Problems with Mother in Law - A bit of a Rant  

post #1 of 14
Thread Starter 
Seeing as how there's not a "whine about your MIL forum," I thought I'd just post here. I just wanted to find out if I'm being reasonable in my interactions with my MIL. For starters, she is a certified hypochondriac and DH agrees. The problem is since I am a SAHM, I am expected to cart her to and from doctors, bring her groceries, and just generally sympathize. But I CAN'T! Just as an example, she got a splinter and ended up going to a hand surgeon and having physical therapy. For a SPLINTER! She moved to town when my daughter was born supposedly to help out, but it seems, on top of a toddler and being pregnant, I now have another child.
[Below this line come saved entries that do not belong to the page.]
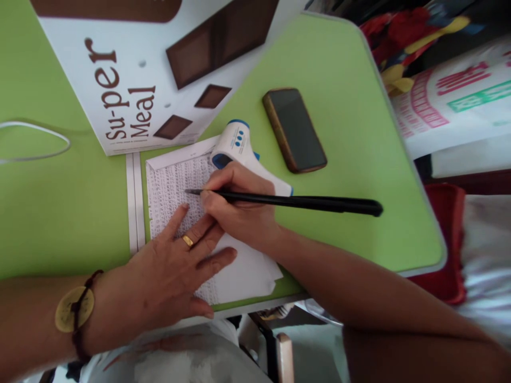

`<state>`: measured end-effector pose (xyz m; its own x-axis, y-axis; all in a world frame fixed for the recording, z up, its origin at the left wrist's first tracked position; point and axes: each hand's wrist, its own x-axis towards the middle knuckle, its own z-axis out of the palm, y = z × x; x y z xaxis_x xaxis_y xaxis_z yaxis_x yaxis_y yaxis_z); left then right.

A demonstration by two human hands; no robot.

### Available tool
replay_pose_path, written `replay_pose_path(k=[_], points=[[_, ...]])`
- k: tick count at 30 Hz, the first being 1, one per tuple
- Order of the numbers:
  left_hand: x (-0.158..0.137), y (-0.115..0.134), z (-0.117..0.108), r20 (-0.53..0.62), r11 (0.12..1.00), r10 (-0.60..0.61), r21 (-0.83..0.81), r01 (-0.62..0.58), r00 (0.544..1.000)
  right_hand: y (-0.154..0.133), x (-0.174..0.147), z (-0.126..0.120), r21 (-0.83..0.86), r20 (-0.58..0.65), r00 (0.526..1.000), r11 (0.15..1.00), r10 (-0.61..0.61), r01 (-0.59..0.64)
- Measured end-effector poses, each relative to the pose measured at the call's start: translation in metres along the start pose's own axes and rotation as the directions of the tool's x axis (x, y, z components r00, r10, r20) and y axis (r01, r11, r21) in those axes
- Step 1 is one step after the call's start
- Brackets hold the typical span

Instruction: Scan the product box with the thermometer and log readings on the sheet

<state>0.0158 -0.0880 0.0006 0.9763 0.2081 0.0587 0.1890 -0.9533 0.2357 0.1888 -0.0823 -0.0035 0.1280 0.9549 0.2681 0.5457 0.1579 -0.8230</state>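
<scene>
Right hand (239,205) gripping one black brush pen (287,201), left hand (171,276) flat and unclenched on one sheet (171,186), one phone (294,129)

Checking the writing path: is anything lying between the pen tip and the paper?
Nothing visible. The right hand holds the pen with its tip down at the sheet; the left hand lies flat below the tip, and the thermometer rests behind the right hand.

I read "Su-per Meal" in brown letters on the white box (120,80) lying at the far side of the green table (351,159); the finer line beneath it is too small to make out. The sheet (171,186) carries dense rows of tiny characters, unreadable. The red and green print on the white bag (459,101) is blurred.
</scene>
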Motion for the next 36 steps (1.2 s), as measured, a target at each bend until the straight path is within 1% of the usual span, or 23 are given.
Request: replay_pose_path(k=[2, 5, 9, 13, 18, 24, 28, 32, 36], points=[[-0.0004, 0.0001, 0.0002, 0.008, 1.000, -0.003, -0.002, 0.003, 1.000, -0.0007, -0.0002, 0.0009, 0.038, -0.016, 1.000, 0.999, -0.012, 0.013], [-0.0008, -0.0001, 0.0015, 0.000, 1.000, 0.000, -0.002, 0.000, 1.000, -0.0019, -0.0006, 0.0024, 0.071, 0.019, 1.000, 0.998, 0.002, -0.003], [-0.0009, -0.0002, 0.0030, -0.013, 1.000, 0.002, -0.001, -0.002, 1.000, -0.0028, 0.0000, 0.0032, 0.049, 0.002, 0.999, 0.998, 0.039, -0.039], [-0.0008, 0.0001, 0.0016, -0.008, 1.000, -0.006, -0.002, 0.006, 1.000, -0.0018, 0.0012, 0.0035, 0.037, -0.012, 1.000, 0.999, 0.000, 0.001], [-0.0003, 0.0001, -0.0003, 0.016, 1.000, -0.003, 0.001, 0.003, 1.000, 0.0004, 0.0003, 0.0044, -0.002, 0.007, 1.000, 1.000, 0.000, 0.000], [-0.0006, -0.0003, 0.0016, -0.005, 1.000, -0.003, 0.001, 0.003, 1.000, -0.0006, 0.0005, 0.0044, -0.043, 0.057, 0.998, 0.999, 0.002, 0.000], [-0.0003, -0.0004, 0.0017, -0.012, 1.000, -0.005, 0.007, 0.005, 1.000, -0.0020, 0.0008, 0.0043, -0.036, 0.055, 0.998, 0.999, -0.019, 0.021], [0.0005, -0.0001, 0.0011, 0.000, 1.000, -0.006, 0.013, 0.006, 1.000, -0.0025, 0.0002, 0.0044, -0.062, 0.041, 0.999, 0.998, -0.001, 0.003], [0.0008, -0.0001, 0.0014, 0.000, 1.000, -0.005, 0.009, 0.005, 1.000, -0.0025, 0.0002, 0.0034, -0.043, 0.070, 0.998, 0.999, 0.003, 0.000]])
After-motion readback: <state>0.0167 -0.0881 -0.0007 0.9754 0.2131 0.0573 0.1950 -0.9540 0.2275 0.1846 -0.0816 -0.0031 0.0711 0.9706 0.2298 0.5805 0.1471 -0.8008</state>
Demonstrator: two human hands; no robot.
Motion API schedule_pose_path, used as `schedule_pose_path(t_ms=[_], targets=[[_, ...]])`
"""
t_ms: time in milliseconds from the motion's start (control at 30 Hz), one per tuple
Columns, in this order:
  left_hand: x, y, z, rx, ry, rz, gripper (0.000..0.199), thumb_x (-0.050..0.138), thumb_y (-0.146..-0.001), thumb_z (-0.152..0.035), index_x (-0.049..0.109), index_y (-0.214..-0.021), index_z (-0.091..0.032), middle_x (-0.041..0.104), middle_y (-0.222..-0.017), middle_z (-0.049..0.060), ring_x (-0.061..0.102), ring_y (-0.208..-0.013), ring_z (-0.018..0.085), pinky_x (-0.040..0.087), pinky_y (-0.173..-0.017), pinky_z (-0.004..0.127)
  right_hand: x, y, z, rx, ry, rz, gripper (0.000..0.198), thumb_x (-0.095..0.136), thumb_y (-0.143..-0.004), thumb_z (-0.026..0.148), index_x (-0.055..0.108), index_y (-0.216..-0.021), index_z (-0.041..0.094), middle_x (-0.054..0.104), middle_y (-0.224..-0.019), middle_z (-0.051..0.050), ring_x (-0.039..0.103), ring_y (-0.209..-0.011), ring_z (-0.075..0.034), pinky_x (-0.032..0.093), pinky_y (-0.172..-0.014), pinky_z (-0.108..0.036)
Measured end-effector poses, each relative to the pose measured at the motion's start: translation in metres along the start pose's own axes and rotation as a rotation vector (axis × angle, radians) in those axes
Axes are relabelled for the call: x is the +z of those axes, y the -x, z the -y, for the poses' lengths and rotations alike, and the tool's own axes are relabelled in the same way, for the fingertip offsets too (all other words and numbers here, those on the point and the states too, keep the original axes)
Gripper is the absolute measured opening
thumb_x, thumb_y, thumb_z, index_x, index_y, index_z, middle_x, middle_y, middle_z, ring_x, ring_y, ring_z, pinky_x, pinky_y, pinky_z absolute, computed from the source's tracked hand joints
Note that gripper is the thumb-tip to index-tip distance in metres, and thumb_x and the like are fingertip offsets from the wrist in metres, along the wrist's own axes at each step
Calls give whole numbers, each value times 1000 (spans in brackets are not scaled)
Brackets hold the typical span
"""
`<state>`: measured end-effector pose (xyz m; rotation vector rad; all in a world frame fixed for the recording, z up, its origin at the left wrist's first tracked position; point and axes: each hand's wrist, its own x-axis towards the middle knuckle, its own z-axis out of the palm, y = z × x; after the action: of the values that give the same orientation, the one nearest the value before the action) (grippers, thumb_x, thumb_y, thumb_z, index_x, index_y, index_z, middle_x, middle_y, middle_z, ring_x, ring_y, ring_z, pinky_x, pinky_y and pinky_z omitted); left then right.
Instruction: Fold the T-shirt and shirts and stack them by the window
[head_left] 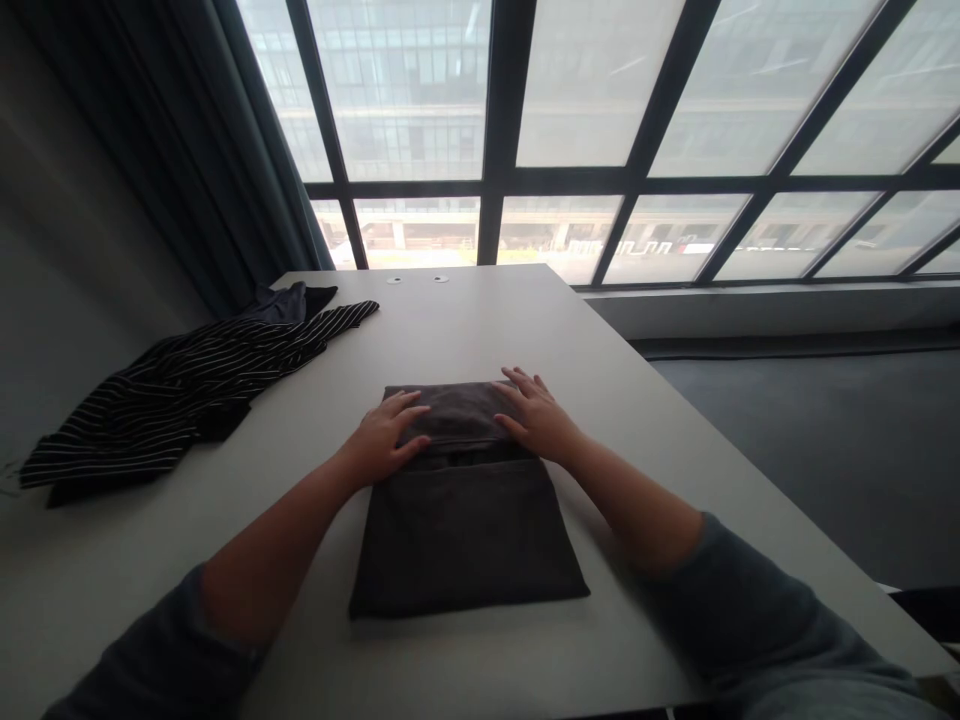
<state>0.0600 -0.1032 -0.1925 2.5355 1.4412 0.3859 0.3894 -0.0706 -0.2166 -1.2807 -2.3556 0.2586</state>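
Observation:
A dark grey folded garment (469, 535) lies flat on the white table (480, 330) in front of me. Its far part is turned over toward me, leaving a narrow gap across the middle between two layers. My left hand (386, 437) rests on the far left part of the cloth with its fingers spread. On the far right side lies my right hand (538, 415), fingers also apart, touching the cloth's edge. Neither hand grasps anything. Which kind of garment it is cannot be made out.
A black garment with white stripes (195, 390) lies loosely along the table's left side, with a dark bluish cloth (277, 303) behind it. Two small round fittings sit at the table's far end. A dark curtain (172, 130) hangs at left, and windows line the back.

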Motion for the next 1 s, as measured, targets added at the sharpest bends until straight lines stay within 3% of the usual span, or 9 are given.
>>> schedule_pose_path(t_ms=[67,133,233,333,467,600,667,800,1000], targets=[[-19,41,-21,151,96,41,43,66,-98,-48,66,-136,-29,58,-151,10,54,-141,30,45,-118,47,-26,38,17,-161,-103,8,44,62,-101,41,66,-142,25,58,-149,-15,54,-140,-32,40,-122,-56],[-31,85,-41,232,115,105,35,79,-89,-43,72,-121,-30,66,-136,8,62,-126,28,52,-108,42,-43,82,35,-326,-205,181,36,73,-95,38,73,-129,26,68,-132,-13,64,-124,-28,52,-110,-45],[-32,138,-57,271,33,157,39,87,-80,-31,72,-116,-33,71,-124,5,67,-112,26,56,-98,39,-47,141,53,-331,-174,270,34,81,-87,29,76,-121,30,71,-120,-10,67,-113,-28,57,-102,-43],[-21,164,-57,286,-100,89,40,74,-83,-12,70,-118,-30,73,-119,4,71,-104,24,58,-93,38,-31,175,60,-272,-100,215,46,71,-87,10,73,-128,29,71,-122,-10,68,-114,-28,59,-101,-43],[0,170,-60,300,-236,-66,50,53,-83,2,69,-121,-25,75,-116,6,72,-102,23,59,-92,39,-5,188,63,-201,-77,102,65,53,-88,-3,66,-141,32,68,-134,-9,69,-118,-25,60,-102,-41],[18,165,-72,178,-302,-169,44,56,-83,-3,67,-122,-21,74,-119,11,72,-103,29,61,-89,45,15,186,67,-68,-80,-3,72,47,-81,-8,65,-138,30,67,-137,-9,68,-122,-24,59,-104,-41],[20,162,-73,152,-306,-187,41,58,-87,-6,66,-124,-21,74,-117,12,72,-100,29,63,-87,45,20,185,68,-7,-87,-37,75,45,-75,-10,65,-137,27,65,-138,-9,68,-122,-24,58,-106,-42],[16,164,-59,292,-219,-131,41,55,-92,-3,65,-126,-24,74,-119,8,74,-100,23,64,-85,36,20,185,72,52,-107,-60,73,45,-76,-11,64,-136,27,61,-143,-11,69,-119,-22,58,-104,-38],[14,169,-55,317,-135,-233,35,50,-94,-3,68,-116,-24,76,-113,7,75,-96,19,64,-85,32,15,186,79,-23,-104,-139,52,47,-79,-6,67,-116,23,72,-112,-9,72,-100,-22,62,-89,-37]])
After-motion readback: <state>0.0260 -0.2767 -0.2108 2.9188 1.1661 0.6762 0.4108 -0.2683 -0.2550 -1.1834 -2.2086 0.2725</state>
It is now to the point, where I check the caller ID and don't answer if it's her. In some ways I feel bad for her, she is divorced and her 2 daughters live far away, but I married her son, not her. My husband totally backs me up, but she knows I'm a sucker and that I hate conflict so she always makes sure to ask me to do things when DH has already said no. We did tell her today that her latest doctor's appt interfered with DD's needed nap and suddenly she tells us we cater to DD too much and overstimulate her with puzzles and books.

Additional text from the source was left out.